Third, a quiescent but very strong element of Buffalo’s 20th-century identity is reasserting itself: the indigenous avant-garde sensibility. In the next two years, a recently arrived curator at the Albright-Knox Art Gallery will mount an exhibition on the extraordinary flowering of culture created 40 years ago here when the late Governor Nelson Rockefeller put public money and his brand-new SUNY flagship known as UB at the service of musicians, painters, filmmakers, and literary artists. Suddenly, discussion of Erie Canal Harbor is being contextualized as a historic zone where new expressions can find a home as they did back then. A few years back, Quebec City’s riverfront grain elevators became the projection screens for towering images, and tens of thousands of tourists joined hundreds of thousands of natives when the shows went on. Buffalo is much closer to the rest of North America than is Quebec City, the thinking goes, and we do things in English. With appropriate observations about the distinctiveness of each place, there is an emerging sense that dramatic art displays based in our own Buffalo psyche might inspire us, attract the world and create some jobs along the way—all for a lot less than the subsidy cost of a retail “anchor tenant” and some ersatz “canals.”

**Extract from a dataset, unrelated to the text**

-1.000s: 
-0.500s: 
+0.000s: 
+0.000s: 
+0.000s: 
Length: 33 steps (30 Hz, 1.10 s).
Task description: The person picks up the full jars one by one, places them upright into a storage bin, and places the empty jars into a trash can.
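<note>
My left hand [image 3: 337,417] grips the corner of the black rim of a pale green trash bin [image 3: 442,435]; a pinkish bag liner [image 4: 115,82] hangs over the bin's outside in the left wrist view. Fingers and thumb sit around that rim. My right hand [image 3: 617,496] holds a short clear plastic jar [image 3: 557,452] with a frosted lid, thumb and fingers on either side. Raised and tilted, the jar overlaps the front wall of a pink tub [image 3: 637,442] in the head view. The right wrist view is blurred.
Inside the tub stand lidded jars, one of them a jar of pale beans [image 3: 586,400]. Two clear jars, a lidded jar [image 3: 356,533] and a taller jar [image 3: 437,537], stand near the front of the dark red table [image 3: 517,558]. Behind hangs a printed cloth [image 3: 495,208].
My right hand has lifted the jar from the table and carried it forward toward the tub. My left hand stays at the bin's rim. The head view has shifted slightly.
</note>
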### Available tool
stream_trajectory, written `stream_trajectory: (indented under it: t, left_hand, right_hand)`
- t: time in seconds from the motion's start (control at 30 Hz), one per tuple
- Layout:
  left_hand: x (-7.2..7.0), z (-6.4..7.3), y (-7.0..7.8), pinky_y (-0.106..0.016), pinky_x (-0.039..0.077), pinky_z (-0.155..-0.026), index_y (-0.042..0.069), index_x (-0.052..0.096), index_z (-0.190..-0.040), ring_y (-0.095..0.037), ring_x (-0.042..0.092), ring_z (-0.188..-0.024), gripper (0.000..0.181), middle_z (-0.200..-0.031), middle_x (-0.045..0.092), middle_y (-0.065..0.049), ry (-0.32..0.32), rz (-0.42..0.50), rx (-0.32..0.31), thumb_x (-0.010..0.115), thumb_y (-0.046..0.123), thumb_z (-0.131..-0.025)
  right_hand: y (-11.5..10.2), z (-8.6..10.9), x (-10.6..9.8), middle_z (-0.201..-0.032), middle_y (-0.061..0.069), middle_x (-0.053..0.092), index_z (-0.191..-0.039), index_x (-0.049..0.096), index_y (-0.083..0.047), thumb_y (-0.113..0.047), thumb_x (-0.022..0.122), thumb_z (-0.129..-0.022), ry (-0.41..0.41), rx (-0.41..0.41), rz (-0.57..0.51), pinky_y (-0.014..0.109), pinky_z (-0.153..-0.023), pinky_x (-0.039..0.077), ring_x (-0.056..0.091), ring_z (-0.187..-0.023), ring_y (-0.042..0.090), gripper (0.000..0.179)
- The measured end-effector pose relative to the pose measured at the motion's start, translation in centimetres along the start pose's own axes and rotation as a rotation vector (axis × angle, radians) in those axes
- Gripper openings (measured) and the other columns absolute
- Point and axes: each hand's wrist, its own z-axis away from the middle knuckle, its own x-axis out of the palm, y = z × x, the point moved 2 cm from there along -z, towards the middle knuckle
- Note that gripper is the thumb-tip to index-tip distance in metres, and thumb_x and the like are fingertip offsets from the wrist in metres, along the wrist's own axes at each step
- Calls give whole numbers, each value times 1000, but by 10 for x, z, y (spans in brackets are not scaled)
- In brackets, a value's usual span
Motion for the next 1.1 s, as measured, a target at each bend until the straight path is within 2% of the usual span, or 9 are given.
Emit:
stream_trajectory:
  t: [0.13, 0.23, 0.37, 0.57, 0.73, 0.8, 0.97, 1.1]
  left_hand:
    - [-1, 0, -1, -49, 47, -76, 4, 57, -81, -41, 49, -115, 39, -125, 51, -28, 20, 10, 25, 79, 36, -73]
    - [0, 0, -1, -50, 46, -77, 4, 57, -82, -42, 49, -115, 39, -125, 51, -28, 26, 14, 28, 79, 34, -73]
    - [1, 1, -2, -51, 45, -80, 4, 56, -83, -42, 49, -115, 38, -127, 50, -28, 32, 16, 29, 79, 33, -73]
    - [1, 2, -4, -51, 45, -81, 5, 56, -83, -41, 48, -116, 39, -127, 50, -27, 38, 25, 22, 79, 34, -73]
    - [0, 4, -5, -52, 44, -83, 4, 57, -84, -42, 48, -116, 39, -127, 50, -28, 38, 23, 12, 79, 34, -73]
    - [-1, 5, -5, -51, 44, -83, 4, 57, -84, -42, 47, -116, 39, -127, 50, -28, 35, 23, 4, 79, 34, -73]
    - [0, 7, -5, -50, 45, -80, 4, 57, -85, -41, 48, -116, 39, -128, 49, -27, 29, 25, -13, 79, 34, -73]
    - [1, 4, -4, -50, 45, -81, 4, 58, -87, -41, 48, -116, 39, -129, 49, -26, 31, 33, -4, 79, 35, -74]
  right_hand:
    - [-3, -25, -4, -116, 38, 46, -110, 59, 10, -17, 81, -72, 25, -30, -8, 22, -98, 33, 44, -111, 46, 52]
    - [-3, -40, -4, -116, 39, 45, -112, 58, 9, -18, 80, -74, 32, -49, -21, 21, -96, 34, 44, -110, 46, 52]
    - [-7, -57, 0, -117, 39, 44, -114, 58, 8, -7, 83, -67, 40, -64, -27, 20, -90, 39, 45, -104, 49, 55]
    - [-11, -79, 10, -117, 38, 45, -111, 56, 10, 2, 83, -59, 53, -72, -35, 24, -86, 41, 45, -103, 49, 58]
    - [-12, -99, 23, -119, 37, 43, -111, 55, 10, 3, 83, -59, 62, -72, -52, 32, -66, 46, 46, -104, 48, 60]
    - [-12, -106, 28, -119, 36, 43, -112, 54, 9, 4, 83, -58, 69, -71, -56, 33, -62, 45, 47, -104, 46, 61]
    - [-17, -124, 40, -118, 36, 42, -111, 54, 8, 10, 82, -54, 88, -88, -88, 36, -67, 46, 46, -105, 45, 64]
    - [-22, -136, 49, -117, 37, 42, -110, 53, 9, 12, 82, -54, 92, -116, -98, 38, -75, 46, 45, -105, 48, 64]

Fourth, there’s a growing recognition that the money is going fast, and if it is to leverage any other money, it had better happen soon. That’s why proposals for new museums and libraries are inherently flawed, while cleanup-greenup investments that leverage federal matching funds have a more compelling logic. Even the advocates of a new Erie Canal Harbor heritage center have a hard case to make, made more difficult because of the behavior of local politicians like Erie County Executive Chris Collins. Collins has slashed cultural funding by more than 25 percent from the level of his two predecessors. Collins has also cut the Erie County library system by more than 20 percent. Construction, staffing, maintenance, and programming for the comedy museum, the weather museum, the bicycle, sports, green-tech, lake ecology, immigration, canal heritage, or children’s museum would all be partly public for the duration of the new museum’s lifespan. The stewardship of existing cultural assets is questionable. So is future philanthropy. Spending today without leveraging new money looks worse and worse.

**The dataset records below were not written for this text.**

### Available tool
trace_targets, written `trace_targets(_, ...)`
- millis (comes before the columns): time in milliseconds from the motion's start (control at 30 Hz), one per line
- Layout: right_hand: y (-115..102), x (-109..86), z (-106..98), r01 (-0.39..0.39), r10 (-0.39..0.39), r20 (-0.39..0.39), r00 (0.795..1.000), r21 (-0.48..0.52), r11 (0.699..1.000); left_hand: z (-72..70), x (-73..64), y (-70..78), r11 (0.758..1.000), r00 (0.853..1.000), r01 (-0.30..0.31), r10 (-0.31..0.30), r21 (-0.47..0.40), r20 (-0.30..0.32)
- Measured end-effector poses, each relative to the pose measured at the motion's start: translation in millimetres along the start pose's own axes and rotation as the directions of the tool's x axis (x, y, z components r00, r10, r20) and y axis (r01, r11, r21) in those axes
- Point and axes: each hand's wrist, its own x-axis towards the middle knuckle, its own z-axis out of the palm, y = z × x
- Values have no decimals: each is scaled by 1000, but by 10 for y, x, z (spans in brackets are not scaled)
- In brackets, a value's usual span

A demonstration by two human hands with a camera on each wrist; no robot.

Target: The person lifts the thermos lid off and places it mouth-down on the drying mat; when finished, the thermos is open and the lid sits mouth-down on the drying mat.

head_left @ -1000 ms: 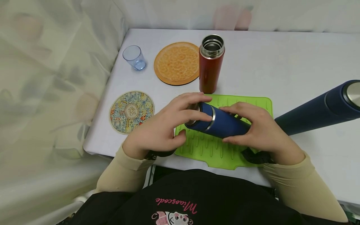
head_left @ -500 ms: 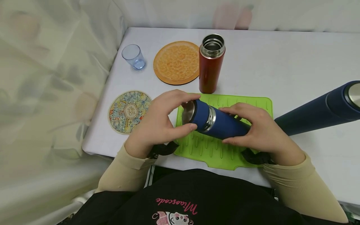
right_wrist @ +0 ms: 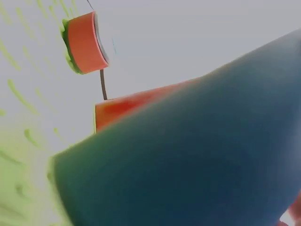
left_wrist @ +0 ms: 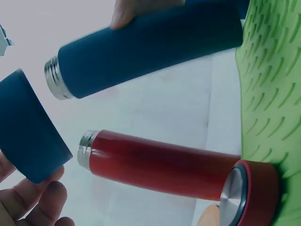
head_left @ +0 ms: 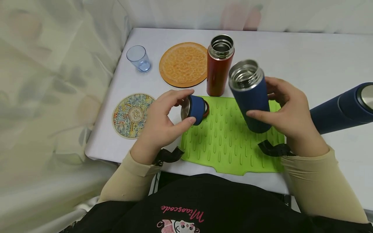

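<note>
My left hand (head_left: 160,123) pinches a blue lid (head_left: 197,110) with a steel top between thumb and fingers, over the mat's left part. In my right hand (head_left: 292,111) is the blue thermos bottle (head_left: 253,105), its steel mouth uncovered and its body slightly tilted. Whether its base touches the green mat (head_left: 221,142) I cannot tell. Lid and bottle are apart. Behind them stands a red thermos bottle (head_left: 218,72), upright and without a lid. A red lid (left_wrist: 262,193) with a steel top sits on the mat, mostly hidden behind the blue lid in the head view.
At the right, another dark blue bottle (head_left: 344,106) with a steel top stands behind my right wrist. A clear bluish glass (head_left: 140,60), an orange round mat (head_left: 182,66) and a patterned round coaster (head_left: 132,116) are on the white table (head_left: 291,64) toward the left.
The blue lid has come off the blue bottle in my left hand. My right hand has moved right and brought the bottle from lying slanted to nearly upright. The red lid has come into view.
</note>
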Motion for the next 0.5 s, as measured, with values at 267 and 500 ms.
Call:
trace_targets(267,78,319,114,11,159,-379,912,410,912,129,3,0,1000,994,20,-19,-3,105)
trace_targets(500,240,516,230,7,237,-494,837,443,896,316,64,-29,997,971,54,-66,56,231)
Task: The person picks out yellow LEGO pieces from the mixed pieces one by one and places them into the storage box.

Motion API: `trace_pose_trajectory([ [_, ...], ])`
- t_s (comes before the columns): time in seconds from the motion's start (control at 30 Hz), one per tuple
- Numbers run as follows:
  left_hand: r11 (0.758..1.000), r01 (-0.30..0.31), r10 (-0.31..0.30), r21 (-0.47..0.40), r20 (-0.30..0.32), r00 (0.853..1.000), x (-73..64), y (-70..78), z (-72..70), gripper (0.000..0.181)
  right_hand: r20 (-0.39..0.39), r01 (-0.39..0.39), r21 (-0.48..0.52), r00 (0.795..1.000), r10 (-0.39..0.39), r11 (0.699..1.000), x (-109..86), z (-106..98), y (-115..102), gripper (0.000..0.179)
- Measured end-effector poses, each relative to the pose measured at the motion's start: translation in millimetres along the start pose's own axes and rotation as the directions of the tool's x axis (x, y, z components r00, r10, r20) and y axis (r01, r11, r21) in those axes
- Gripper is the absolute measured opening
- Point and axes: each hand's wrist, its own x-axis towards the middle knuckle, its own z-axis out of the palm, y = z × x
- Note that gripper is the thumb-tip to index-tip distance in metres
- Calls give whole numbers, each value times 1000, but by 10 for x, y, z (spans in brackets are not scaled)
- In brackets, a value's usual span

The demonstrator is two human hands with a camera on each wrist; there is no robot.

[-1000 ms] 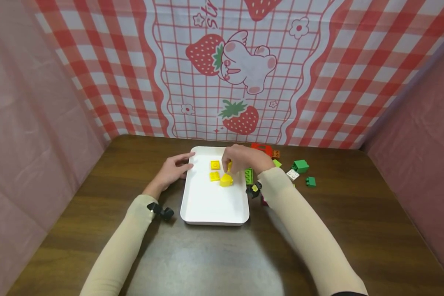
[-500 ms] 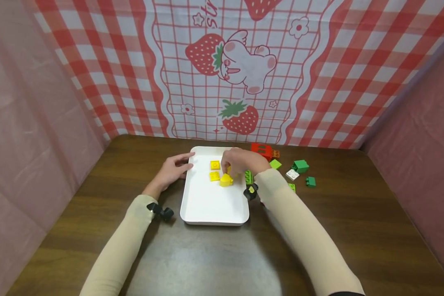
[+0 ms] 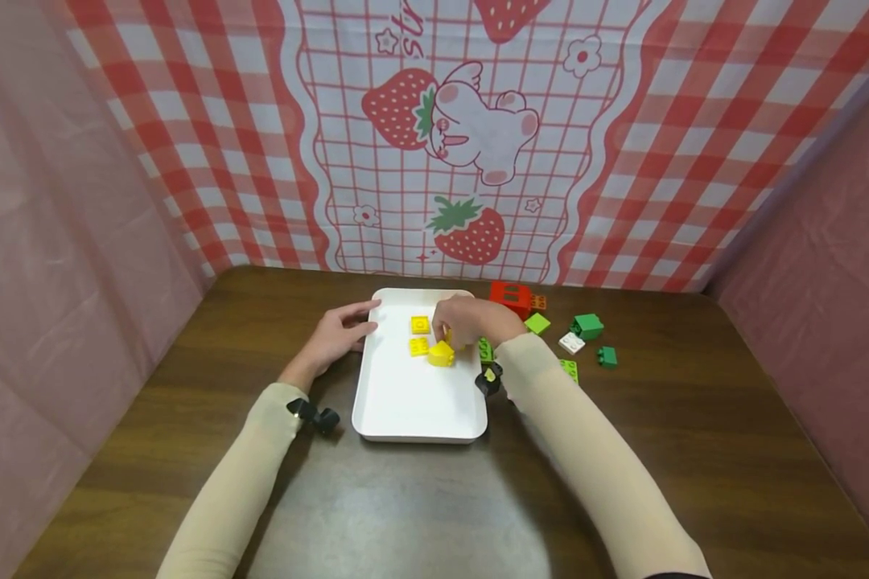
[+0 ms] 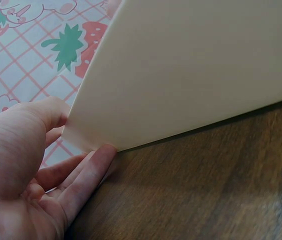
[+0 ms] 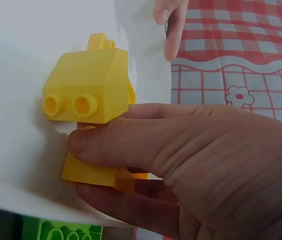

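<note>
My left hand (image 3: pixel 338 334) rests its extended fingers against the left side of a white tray (image 3: pixel 420 414); in the left wrist view the fingertips (image 4: pixel 106 150) touch the tray's outer wall. Over the tray's right half is my right hand (image 3: pixel 469 319). Its thumb and fingers pinch a yellow toy brick (image 5: pixel 91 169), partly covered by the thumb. Right beside the thumb is another yellow brick (image 5: pixel 86 85) with a sloped side and two studs facing the camera. Two flat yellow bricks, one near the back (image 3: pixel 420 325) and one closer (image 3: pixel 418 346), lie in the tray.
To the tray's right lie a red block (image 3: pixel 510 297), green bricks (image 3: pixel 588 326), a white brick (image 3: pixel 571 342) and lime pieces (image 3: pixel 537 324). One lime brick (image 3: pixel 485 351) sits close to the tray's right wall. A checked cloth (image 3: pixel 261 161) hangs behind the wooden table (image 3: pixel 695 418).
My right hand and forearm shift slightly nearer and to the left, uncovering more of the red block and lime pieces. The left hand stays at the tray's side.
</note>
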Motion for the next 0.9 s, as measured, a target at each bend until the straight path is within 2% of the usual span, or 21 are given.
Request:
trace_pose_trajectory([
  [0.47,1000,6,-6,-3,0,1000,5,14,-2,57,10,-15,7,1000,15,1000,-18,21,-39,26],
  [0.7,999,25,-25,23,-8,1000,14,39,-10,57,17,-23,2,1000,23,1000,-7,11,-48,24],
  [0.9,996,49,-48,70,-16,999,21,71,-4,58,55,-33,-2,998,34,999,1,-30,-57,26],
])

Fifth, there’s a hunger for green space and clean water, not new, prefabricated destinations.

Clear-eyed thinking

As the public discussion goes forward, decisions on spending public funds will ultimately be made by ECHDC and by Empire State Development Corporation. The two-week comment period will inevitably result in more proposals being floated, and more money being spent on out-of-town consultants. Meanwhile, the message from the Buffalo Common Council remains as clear as the day when that body first endorsed the community benefit agreement concept earlier this year: The Council will not turn over the Erie Canal Harbor land to ECHDC unless it negotiates a CBA. The Goldman v. Bass Pro Shops lawsuit remains pending in State Supreme Court; until it is resolved, ECHDC does not have all the funds that its revised plan requires in order to pay for parking garages, replica canals, and consultants galore.

If there is a moment for clarity, this is it. Buffalo had that clarity with the 2004 plan for Erie Canal Harbor, but that was before the New York Power Authority money, Bass Pro, and the old crop of consultants arrived. Sadly, unless the new governor and his staff understand the need for the state-created development agencies to seize their true opportunities in the harsh new economic climate, the current generation of Western New Yorkers may be stuck with its own planning disaster to rival a previous generation’s nightmare. The economic consequences of squandering $153 million of public funds that could have re-branded Buffalo while cleaning its filthy water might turn out to be worse than the decision made almost 50 years ago, the one that sent so much of Buffalo’s intellectual capital and prospects for self-generating renewal out to the swamps of Amherst.

Bruce Fisher is visiting professor of economics and finance at Buffalo State College, where he directs the Center for Economic and Policy Studies.